I Benchmarked 4 Lightweight Transformers for Fault Detection. Here's What Survived.

#datascience #deeplearning #machinelearning #performance

Everyone talks about deploying ML on edge devices. Very few people show what happens when you actually try.

I ran a full benchmark of four lightweight transformer models - DistilBERT, MobileBERT, TinyBERT-6L, and TinyBERT-4L — against traditional ML baselines on three real-world fault detection datasets.

The Setup

NASA C-MAPSS: Turbofan engine degradation (20,631 samples, 15% failure rate)
SECOM: Semiconductor manufacturing (1,567 samples, 6.6% failure rate)
UCI Predictive Maintenance: Industrial machine failure (10,000 samples, 3.4% failure rate)

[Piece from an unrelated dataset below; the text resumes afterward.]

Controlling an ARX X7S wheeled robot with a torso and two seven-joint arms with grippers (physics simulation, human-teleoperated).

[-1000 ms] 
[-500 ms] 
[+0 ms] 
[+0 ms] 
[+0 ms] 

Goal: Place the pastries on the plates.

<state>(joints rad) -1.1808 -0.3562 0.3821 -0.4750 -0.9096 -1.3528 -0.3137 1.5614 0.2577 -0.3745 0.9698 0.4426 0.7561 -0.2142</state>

All experiments ran on a T4 GPU with consistent hyperparameters.

The Results

Model	F1	Size	CPU Latency
XGBoost	87.9%	0.5 MB	0.002 ms
TinyBERT-4L	87.8%	55 MB	18 ms
DistilBERT	87.6%	255 MB	138 ms

MobileBERT: The Surprise Failure

MobileBERT — specifically designed for mobile deployment — scored 0% F1 on every dataset. It predicted the majority class for every sample across all configurations.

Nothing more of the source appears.